Holly Wong, certified Pregnancy Yoga teacher & founder of Birth Bright

Transformation

When I started yoga, I was sick in body, mind and spirit, convulsing with active withdrawals from drug and alcohol addiction. I couldn’t sit still. I was the furthest thing you’d imagine being the image of a yogi. Yet, yoga gave me a sense of immeasurable calm and serenity I badly needed at that point in my life. I was 68kg then.

Five years later, I’m 73kg, sharing the teachings of yoga with others. Does this make me a yoga failure?

A transformed mindset may not transpire over a 10-day “yoga weight loss” program. And it’s also likely that the touted physical transformation can’t be achieved, either.

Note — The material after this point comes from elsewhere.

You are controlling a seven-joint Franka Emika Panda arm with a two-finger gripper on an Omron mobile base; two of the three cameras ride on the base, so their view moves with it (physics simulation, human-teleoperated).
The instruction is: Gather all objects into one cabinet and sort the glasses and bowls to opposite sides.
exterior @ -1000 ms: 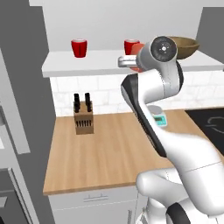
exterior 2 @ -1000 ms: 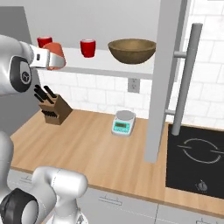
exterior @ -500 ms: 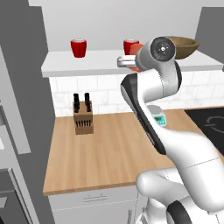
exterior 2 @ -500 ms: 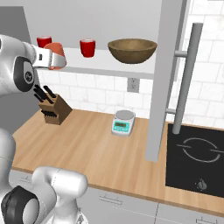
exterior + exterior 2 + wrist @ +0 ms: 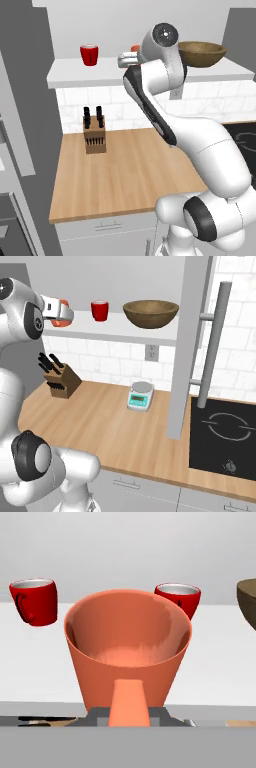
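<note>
Orange cup point(image 5: 128, 657): salmon-orange, tapered, wider at the rim than at the base; matte inside, plain wall. In the hand view its mouth faces the camera and slightly up, so its long axis runs roughly along the gripper's line of sight.
Cup position: held at the front edge of the shelf point(image 5: 125, 331), left of the bowl; in the right base view it shows as an orange shape point(image 5: 62, 313) at the end of the arm.
Gripper point(image 5: 60, 312): clenched on the orange cup; one finger lies inside the wall at the bottom of the hand view, tinted orange.
Left red cup point(image 5: 34, 601): glossy red, pale inside, dark handle; upright on the shelf, behind and left of the orange cup.
Right red cup point(image 5: 178, 598): glossy red, upright, behind and right of the orange cup, partly hidden by its rim.
Bowl point(image 5: 150, 313): wide, shallow, brown wood, mouth up, on the shelf's right part, apart from the cups.
Counter point(image 5: 110, 426): wooden; carries a knife block point(image 5: 61, 381) at left and a scale point(image 5: 140, 396) near the middle.
Hob point(image 5: 225, 436): black, right of the counter.
</note>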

Ultimately, what it comes down to is self-care. We need to get rid of the delusion that being healthy is a certain look, shape, or number on a scale. We don’t need to shrink ourselves or maintain a smaller body size in order to be worthy of yoga, or of anyone or anything. No amount of strength and flexibility and #yogaeverydamnday can substitute the workout required inside our mind and soul.

The Perfect Yoga Body is the one we have right now. It’s the one that takes us on a journey toward looking at our body without guilt or shame. It’s the one that teaches us: our worth isn’t determined by how our thighs look in a HK$900 pair of leggings.